Neil Simpson MBE

Personal information
- Full name: Neil Douglas Hamilton Simpson
- Born: 8 December 2002 (age 23) Banchory, Aberdeenshire, Scotland

Sport
- Country: Great Britain
- Sport: Para alpine skiing
- Disability: Visually impaired
- Disability class: B3

Medal record
Men's Para alpine skiing
Representing Great Britain
Paralympic Games
| Gold medal – first place | 2022 Beijing | Super-G |
| Silver medal – second place | 2026 Milano Cortina | Super combined |
| Bronze medal – third place | 2022 Beijing | Super combined |
World Championships
| Gold medal – first place | 2023 Lleida | Super-G |
| Silver medal – second place | 2021 Lillehammer | Super combined |
| Silver medal – second place | 2023 Lleida | Slalom |
| Bronze medal – third place | 2023 Lleida | Giant slalom |

= Neil Simpson (alpine skier) =

British Para alpine skier (born 2002)

Neil Douglas Hamilton Simpson (born 8 December 2002) is a British visually impaired Para alpine skier who competed at the 2022 and 2026 Winter Paralympic Games.

==Career==
Simpson made his debut at the 2021 World Para Snow Sports Championships where he won a silver medal in the super combined.

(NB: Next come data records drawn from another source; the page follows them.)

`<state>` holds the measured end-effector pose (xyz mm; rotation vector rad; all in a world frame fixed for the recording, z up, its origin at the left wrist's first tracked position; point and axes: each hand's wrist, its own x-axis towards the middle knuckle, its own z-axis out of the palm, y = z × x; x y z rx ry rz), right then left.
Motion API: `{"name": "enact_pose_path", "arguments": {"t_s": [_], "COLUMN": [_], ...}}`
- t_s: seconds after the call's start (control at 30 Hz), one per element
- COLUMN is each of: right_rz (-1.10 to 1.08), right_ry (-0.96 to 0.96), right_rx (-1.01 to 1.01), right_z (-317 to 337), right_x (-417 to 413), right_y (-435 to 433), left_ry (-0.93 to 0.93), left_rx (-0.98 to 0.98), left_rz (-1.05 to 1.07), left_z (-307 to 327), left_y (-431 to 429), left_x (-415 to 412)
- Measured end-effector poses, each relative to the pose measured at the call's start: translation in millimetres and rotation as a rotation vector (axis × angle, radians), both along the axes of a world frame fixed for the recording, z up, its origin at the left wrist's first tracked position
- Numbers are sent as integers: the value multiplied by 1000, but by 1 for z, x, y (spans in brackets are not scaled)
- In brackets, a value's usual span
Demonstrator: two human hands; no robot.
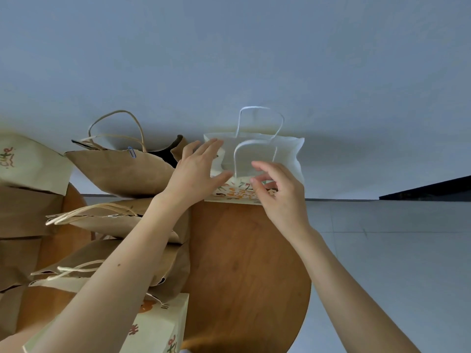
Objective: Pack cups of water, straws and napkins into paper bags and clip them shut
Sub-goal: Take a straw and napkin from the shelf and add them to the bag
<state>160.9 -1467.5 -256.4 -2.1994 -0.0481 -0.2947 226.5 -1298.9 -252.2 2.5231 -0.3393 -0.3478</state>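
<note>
A white paper bag [288, 151] with colourful print on its front and white twisted handles stands at the far edge of the round wooden table [244, 263]. Its mouth is spread apart. My left hand [196, 169] grips the bag's left rim, fingers over the top edge and thumb on the front panel. My right hand [280, 197] pinches the front rim beside the near handle with thumb and fingertips. Whether a clip sits between those fingers is hidden. No cup, straw or napkin is visible.
A brown paper bag [119, 171] closed with a blue paper clip [131, 152] stands left of the white one. More brown bags [107, 220] and cream printed bags [158, 324] crowd the table's left side. Grey floor [395, 250] lies to the right.
</note>
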Motion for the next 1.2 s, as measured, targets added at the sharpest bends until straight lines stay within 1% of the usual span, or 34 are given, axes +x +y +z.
{"name": "enact_pose_path", "arguments": {"t_s": [0.13, 0.27, 0.47, 0.6, 0.73, 0.83, 0.9, 1.03, 1.1, 1.2], "right_rz": [-58, -53, -127, -180, -166, -119, -68, 179, 313, 465], "right_ry": [16, 43, 75, 56, 21, 20, 22, 87, 108, 75], "right_rx": [10, 41, 100, 136, 123, 111, 69, -228, -321, -304], "right_z": [17, 37, 69, 88, 103, 114, 119, 121, 123, 128], "right_x": [-13, -27, -57, -83, -112, -132, -143, -157, -162, -172], "right_y": [6, 24, 57, 77, 96, 103, 106, 117, 135, 184], "left_ry": [-58, -88, -144, -156, -196, -228, -267, -374, -353, -303], "left_rx": [-65, -146, -181, -197, -171, -164, -137, -77, 4, 141], "left_rz": [2, -49, -96, -148, -154, -137, -113, 56, 150, 304], "left_z": [18, 37, 79, 99, 114, 126, 132, 135, 136, 138], "left_y": [11, 33, 64, 83, 97, 107, 114, 143, 165, 210], "left_x": [-7, -21, -54, -79, -104, -133, -156, -214, -251, -300]}}
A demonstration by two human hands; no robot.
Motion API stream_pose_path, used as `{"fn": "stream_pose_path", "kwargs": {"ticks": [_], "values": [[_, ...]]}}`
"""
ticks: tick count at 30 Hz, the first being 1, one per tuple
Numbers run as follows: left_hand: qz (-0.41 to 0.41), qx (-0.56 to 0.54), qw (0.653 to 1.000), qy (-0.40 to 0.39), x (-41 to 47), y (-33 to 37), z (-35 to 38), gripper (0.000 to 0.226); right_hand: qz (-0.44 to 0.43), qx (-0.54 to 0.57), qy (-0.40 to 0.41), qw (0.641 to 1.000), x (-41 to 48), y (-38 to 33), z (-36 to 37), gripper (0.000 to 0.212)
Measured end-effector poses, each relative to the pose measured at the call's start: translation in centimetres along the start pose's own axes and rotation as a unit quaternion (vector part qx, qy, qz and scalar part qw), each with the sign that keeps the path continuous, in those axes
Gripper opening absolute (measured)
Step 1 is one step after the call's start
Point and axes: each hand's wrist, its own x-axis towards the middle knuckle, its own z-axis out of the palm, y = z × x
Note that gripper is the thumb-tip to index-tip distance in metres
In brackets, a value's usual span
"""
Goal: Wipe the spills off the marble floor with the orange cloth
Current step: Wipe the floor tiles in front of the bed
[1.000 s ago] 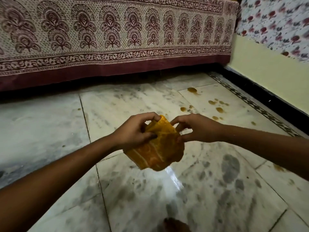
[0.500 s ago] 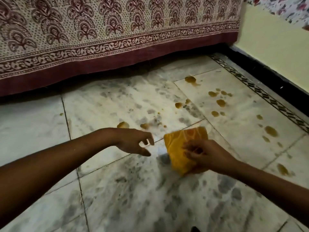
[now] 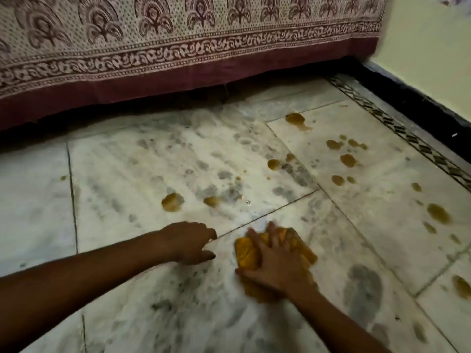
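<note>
Head-worn view down onto a marble floor (image 3: 132, 159) of large pale tiles with grey mottling and thin dark joints.

Nearest, two bare forearms entering from the bottom edge. On the right, the right hand (image 3: 274, 266) laid palm down on the folded orange cloth (image 3: 246, 252), with fingers (image 3: 273, 236) straight and spread, pressing it flat to the floor rather than gripping it. Cloth on the near tile, just this side of a slanting joint, with edges visible around the hand on the left, far and right sides. Motion blur over hand and cloth.

Just left of the cloth and apart from it, the left hand (image 3: 190, 243), holding nothing, loosely extended and pointing right, low at the floor. Touching the floor or not: impossible to tell. Right of the cloth, a large grey blotch (image 3: 362, 289) in the marble.

Beyond the joint, two brown-orange spills (image 3: 172, 202) side by side, near the cloth but not touching it. Farther and to the right, a scatter of smaller spills (image 3: 348, 160) across the next tile, with a larger spill (image 3: 295, 119) farthest back and further spills (image 3: 438, 212) trailing down the right side.

Along the right edge, a dark patterned inlay strip (image 3: 397, 128), then a black skirting (image 3: 420, 105) below a pale yellow wall (image 3: 420, 47).

At the back, a cream bedcover (image 3: 178, 34) printed with maroon fan motifs, hanging to a maroon hem just above the floor, with deep shadow beneath.
</note>
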Motion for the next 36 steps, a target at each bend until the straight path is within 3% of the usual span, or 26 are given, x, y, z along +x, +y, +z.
{"fn": "stream_pose_path", "kwargs": {"ticks": [4, 6, 8, 9, 11, 13, 14, 17, 19, 21, 23, 27, 29, 31, 33, 36], "values": [[-0.032, 0.007, 0.998, 0.058, 1.8, 0.6, 4.7, 0.054, -0.141, -0.036, 0.124, 0.981, -3.9, -1.3, 4.1, 0.085], [-0.039, 0.031, 0.995, 0.091, 2.3, 0.7, 6.1, 0.057, -0.172, 0.033, 0.165, 0.971, -6.6, 1.7, 5.1, 0.054], [-0.027, 0.043, 0.987, 0.15, 2.6, 0.3, 7.3, 0.06, -0.097, 0.083, 0.172, 0.977, -7.6, 5.9, 5.4, 0.046], [-0.016, 0.047, 0.983, 0.178, 3.1, 0.0, 7.9, 0.061, -0.044, 0.134, 0.234, 0.962, -7.0, 7.9, 5.0, 0.052], [-0.006, 0.024, 0.97, 0.24, 3.5, -0.5, 9.1, 0.051, 0.118, 0.241, 0.417, 0.869, -3.5, 10.8, 2.8, 0.06], [-0.007, 0.004, 0.962, 0.274, 3.6, -0.5, 9.2, 0.048, 0.247, 0.317, 0.475, 0.783, 1.7, 9.8, 0.3, 0.073], [-0.009, -0.008, 0.959, 0.285, 3.9, -0.5, 9.2, 0.052, 0.237, 0.333, 0.469, 0.783, 3.8, 8.2, -0.2, 0.083], [-0.052, -0.073, 0.948, 0.307, 4.8, -0.5, 8.9, 0.055, 0.024, 0.202, 0.417, 0.886, 4.9, 2.2, 1.5, 0.086], [-0.076, -0.11, 0.936, 0.326, 5.4, -0.5, 8.8, 0.055, -0.109, 0.092, 0.35, 0.926, 1.7, 1.3, 4.2, 0.068], [-0.087, -0.132, 0.926, 0.344, 5.7, -0.4, 8.9, 0.055, -0.179, 0.056, 0.307, 0.933, -1.2, 3.8, 5.4, 0.054], [-0.091, -0.138, 0.919, 0.357, 5.6, -0.1, 9.0, 0.053, -0.151, 0.025, 0.313, 0.937, -1.9, 7.3, 4.7, 0.052], [-0.085, -0.131, 0.923, 0.352, 5.5, -0.5, 9.1, 0.053, 0.134, 0.052, 0.343, 0.928, 3.6, 9.6, -1.5, 0.059], [-0.075, -0.119, 0.927, 0.348, 5.7, -1.0, 8.9, 0.054, 0.178, 0.087, 0.302, 0.933, 6.5, 7.1, -3.7, 0.055], [-0.074, -0.125, 0.926, 0.348, 5.9, -1.3, 8.7, 0.054, 0.11, 0.089, 0.277, 0.95, 6.9, 3.1, -3.2, 0.058], [-0.077, -0.126, 0.923, 0.356, 6.0, -1.4, 8.8, 0.054, -0.02, 0.049, 0.271, 0.961, 4.5, 0.1, 0.4, 0.059], [-0.059, -0.093, 0.93, 0.349, 6.2, -1.1, 9.0, 0.053, -0.143, 0.047, 0.235, 0.96, 0.9, 1.1, 3.5, 0.053]]}}
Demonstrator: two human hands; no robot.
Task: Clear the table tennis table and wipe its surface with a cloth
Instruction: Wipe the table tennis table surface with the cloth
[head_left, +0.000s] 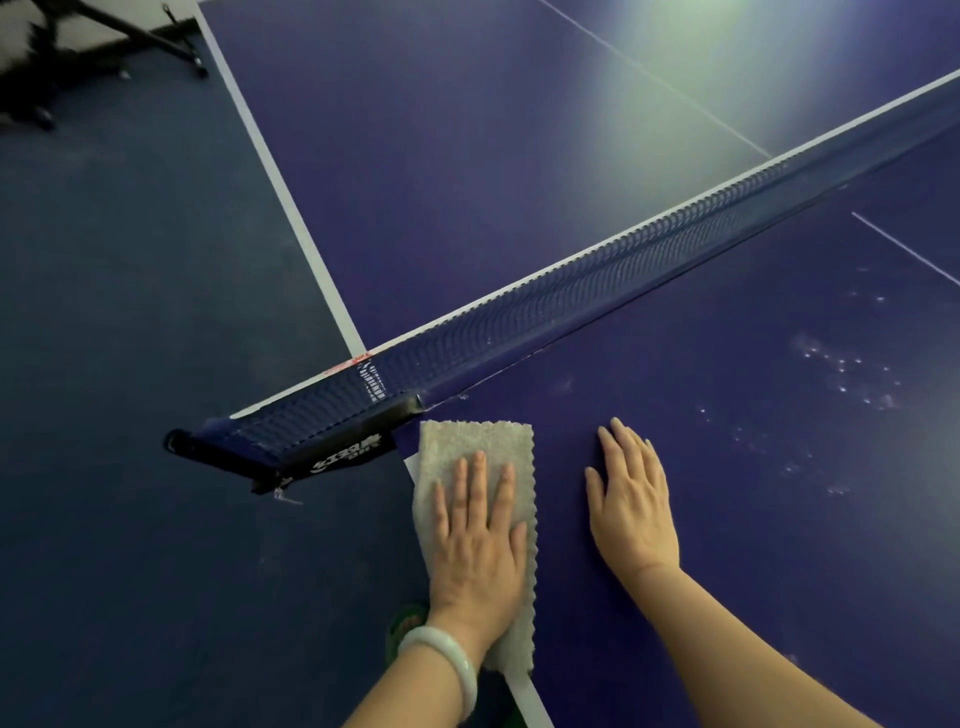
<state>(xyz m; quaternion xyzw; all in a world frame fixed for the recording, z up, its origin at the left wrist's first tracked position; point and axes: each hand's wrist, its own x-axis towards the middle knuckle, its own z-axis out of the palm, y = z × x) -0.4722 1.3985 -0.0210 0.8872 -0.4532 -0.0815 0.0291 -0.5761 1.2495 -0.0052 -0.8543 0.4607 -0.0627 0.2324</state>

He competed at the 2022 Winter Paralympics and won a gold medal in the super-G and a bronze medal in the super combined.

Simpson was appointed Member of the Order of the British Empire (MBE) in the 2022 Birthday Honours for services to skiing.

At the 2026 Winter Paralympics, Simpson and his guide Rob Poth won a silver medal in the alpine combined. During the Paralympics, he also recorded fourth-place finishes in the downhill and super-G. In the giant slalom, Simpson and Roth exited the competition after missing a gate in their opening run.